Exercise requirements → Set down the listing below again, exactly as written.

Source material →
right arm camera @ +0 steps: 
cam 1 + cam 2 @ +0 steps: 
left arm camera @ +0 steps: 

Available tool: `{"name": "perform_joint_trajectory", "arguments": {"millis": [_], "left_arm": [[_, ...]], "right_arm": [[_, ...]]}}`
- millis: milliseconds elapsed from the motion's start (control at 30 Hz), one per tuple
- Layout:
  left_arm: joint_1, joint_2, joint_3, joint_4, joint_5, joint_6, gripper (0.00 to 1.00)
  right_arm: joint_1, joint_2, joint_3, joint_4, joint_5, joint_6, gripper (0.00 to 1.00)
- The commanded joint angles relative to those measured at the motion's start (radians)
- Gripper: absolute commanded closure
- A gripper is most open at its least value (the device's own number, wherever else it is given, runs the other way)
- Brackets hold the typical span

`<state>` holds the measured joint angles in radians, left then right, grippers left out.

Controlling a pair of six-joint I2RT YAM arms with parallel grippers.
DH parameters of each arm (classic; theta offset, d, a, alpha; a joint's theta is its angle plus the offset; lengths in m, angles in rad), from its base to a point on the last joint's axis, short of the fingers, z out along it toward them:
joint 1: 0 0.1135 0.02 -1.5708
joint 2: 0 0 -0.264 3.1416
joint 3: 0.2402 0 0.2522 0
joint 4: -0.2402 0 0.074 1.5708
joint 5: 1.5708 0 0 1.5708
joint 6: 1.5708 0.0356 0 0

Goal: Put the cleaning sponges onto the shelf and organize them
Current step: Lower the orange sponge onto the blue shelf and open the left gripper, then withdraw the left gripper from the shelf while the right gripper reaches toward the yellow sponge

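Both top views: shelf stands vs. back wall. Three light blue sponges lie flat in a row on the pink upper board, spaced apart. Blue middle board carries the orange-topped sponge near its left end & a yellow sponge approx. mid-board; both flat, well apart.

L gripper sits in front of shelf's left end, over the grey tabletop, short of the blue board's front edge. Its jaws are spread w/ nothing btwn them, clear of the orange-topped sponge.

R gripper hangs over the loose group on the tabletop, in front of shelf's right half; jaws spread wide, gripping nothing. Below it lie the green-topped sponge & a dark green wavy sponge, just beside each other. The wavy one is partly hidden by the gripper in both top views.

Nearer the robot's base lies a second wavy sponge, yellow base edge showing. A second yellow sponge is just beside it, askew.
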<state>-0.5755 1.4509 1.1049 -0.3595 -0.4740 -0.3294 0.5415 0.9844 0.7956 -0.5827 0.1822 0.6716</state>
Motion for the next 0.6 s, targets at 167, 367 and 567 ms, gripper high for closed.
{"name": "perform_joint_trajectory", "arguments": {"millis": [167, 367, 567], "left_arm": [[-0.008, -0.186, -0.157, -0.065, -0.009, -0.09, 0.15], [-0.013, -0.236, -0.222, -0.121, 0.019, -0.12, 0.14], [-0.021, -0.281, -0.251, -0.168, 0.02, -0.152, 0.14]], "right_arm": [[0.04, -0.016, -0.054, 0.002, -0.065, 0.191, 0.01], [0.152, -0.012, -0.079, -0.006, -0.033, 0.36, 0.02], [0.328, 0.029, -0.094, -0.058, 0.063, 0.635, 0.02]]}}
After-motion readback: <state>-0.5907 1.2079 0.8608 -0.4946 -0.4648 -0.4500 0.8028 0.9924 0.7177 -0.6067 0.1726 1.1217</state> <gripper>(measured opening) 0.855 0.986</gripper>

Task solution →
right arm camera @ +0 steps: 
cam 1 + cam 2 @ +0 steps: 
left arm camera @ +0 steps: 

Available tool: `{"name": "perform_joint_trajectory", "arguments": {"millis": [_], "left_arm": [[_, ...]], "right_arm": [[_, ...]]}}`
- millis: milliseconds elapsed from the motion's start (control at 30 Hz), one per tuple
- Layout:
  left_arm: joint_1, joint_2, joint_3, joint_4, joint_5, joint_6, gripper (0.00 to 1.00)
  right_arm: joint_1, joint_2, joint_3, joint_4, joint_5, joint_6, gripper (0.00 to 1.00)
- The commanded joint angles relative to those measured at the motion's start (radians)
- Gripper: absolute commanded closure
- A gripper is most open at its least value (the device's own number, wherever else it is given, runs the other way)
- Brackets hold the typical span

`<state>` holds the measured joint angles in radians, left then right, grippers left out.

Controlling a pair of six-joint I2RT YAM arms with parallel grippers.
DH parameters of each arm (classic; theta offset, d, a, alpha; a joint's theta is its angle plus the offset; lengths in m, angles in rad), from its base to a point on the last joint's axis, short of the fingers, z out along it toward them:
joint 1: 0 0.1135 0.02 -1.5708
joint 2: 0 0 -0.264 3.1416
joint 3: 0.2402 0 0.2522 0
joint 4: -0.2402 0 0.074 1.5708
joint 5: 1.5708 0 0 1.5708
joint 6: 1.5708 0.0356 0 0

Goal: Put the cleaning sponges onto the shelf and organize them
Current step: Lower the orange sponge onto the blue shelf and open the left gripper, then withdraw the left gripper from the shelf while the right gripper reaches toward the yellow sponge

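Both top views: shelf stands vs. back wall. Three light blue sponges lie flat in a row on the pink upper board, spaced apart. Blue middle board carries the orange-topped sponge near its left end & a yellow sponge approx. mid-board; both flat, well apart.

L gripper sits in front of shelf's left end, over the grey tabletop, short of the blue board's front edge. Its jaws are spread w/ nothing btwn them, clear of the orange-topped sponge.

R gripper hangs over the loose group on the tabletop, in front of shelf's right half; jaws spread wide, gripping nothing. Below it lie the green-topped sponge & a dark green wavy sponge, just beside each other. The wavy one is partly hidden by the gripper in both top views.

Nearer the robot's base lies a second wavy sponge, yellow base edge showing. A second yellow sponge is just beside it, askew.
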<state>-0.5755 1.4509 1.1049 -0.3595 -0.4740 -0.3294 0.5415 0.9844 0.7956 -0.5827 0.1822 0.6716</state>
Motion for the next 0.6 s, targets at 167, 367 and 567 ms, gripper high for closed.
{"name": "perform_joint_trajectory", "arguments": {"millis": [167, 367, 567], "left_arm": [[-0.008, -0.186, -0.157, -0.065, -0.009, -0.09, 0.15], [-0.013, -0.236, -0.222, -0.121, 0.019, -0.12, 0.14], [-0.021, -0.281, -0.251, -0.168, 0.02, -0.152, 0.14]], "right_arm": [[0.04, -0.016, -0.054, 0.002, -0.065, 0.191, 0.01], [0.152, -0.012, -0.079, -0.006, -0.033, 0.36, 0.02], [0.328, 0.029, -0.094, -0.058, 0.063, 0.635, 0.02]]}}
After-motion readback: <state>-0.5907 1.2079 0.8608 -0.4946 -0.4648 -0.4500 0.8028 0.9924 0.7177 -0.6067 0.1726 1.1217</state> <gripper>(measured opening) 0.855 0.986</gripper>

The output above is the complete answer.